DNA is made up of millions of nucleotides. These are molecules made up of deoxyribose sugar, with phosphate and a base (or nucleobase) attached to it. These nucleotides are linked together in strands through phosphodiester bonds to form a “sugar-phosphate backbone”. The bond formed is between the third carbon atom of the deoxyribose sugar of one nucleotide (known as 3′) and the fifth carbon atom of another sugar in the next nucleotide (known as 5′).
There are two strands of DNA, running in opposite directions or antiparallel to each other. These strands are linked to each other along their entire length through the bases of each nucleotide. There are 4 different bases associated with DNA: cytosine, guanine, adenine, and thymine. In normal DNA strands, cytosine binds to guanine and adenine to thymine. When joined, the two strands form a double helix structure.
What is DNA replication?
DNA replication is the process by which DNA makes a copy of itself during cell division.
1. Is the first step in DNA replication to “unzip” the double helix structure of DNA molecules.
2. Is this carried out by an enzyme called helicase that breaks hydrogen bonds holding the complementary bases of DNA together (A with T, C with G).
3. The separation of the two single strands of DNA creates a ‘Y’ shape called a replication ‘fork’. The two separate strands will act as templates to make the new DNA strands.
4. One of the strands is oriented in the 3′ to 5′ direction (towards the replication fork), is this the main strand. The other strand is oriented in the 5′ to 3′ direction (away from the replication fork), is this the lagging strand. As a result of their different orientations, the two strands replicate differently:
- A short piece of RNA called a primer (produced by an enzyme called primase) arrives and attaches to the end of the main chain. The primer acts as a starting point for DNA synthesis.

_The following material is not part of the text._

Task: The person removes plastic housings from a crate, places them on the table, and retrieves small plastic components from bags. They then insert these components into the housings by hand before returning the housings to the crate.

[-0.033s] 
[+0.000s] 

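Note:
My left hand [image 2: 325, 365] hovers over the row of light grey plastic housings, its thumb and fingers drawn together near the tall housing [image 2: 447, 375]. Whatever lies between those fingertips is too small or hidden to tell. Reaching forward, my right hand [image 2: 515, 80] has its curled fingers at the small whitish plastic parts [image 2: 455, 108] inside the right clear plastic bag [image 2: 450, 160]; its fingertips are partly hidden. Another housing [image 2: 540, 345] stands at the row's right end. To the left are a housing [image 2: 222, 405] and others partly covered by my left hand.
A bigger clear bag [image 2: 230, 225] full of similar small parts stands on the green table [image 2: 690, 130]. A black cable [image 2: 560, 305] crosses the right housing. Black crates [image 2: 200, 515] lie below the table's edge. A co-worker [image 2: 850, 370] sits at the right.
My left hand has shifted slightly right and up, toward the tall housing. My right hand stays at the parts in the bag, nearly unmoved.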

- DNA polymerase joins the main strand and then “walks” along with it, adding new complementary nucleotide bases (A, C, G, and T) to the DNA strand in the 5′ to 3′ direction.
- This type of replication is called continuous.
- Numerous RNA primers are produced by the enzyme primrose and bind at various points along the lagging strand.
- Pieces of DNA, called Okazaki fragments, are then added to the lagging strand also in the 5′ to 3′ direction.
- This type of replication is called discontinuous since the Okazaki fragments will have to come together later.
5. Once all the bases are paired (A with T, C with G), an enzyme called exonuclease removes the primers. The gaps where the primers were are filled with even more complementary nucleotides.
6. The new strand is checked to make sure there are no errors in the new DNA sequence.
7. Finally, an enzyme called DNA ligase seals the DNA sequence into two continuous double strands.
8. The result of DNA replication is two DNA molecules consisting of one new and one old strand of nucleotides. This is why DNA replication is described as semi-conservative, half of the strand is part of the original DNA molecule, half is new.
9. After replication, the new DNA automatically coils into a double helix.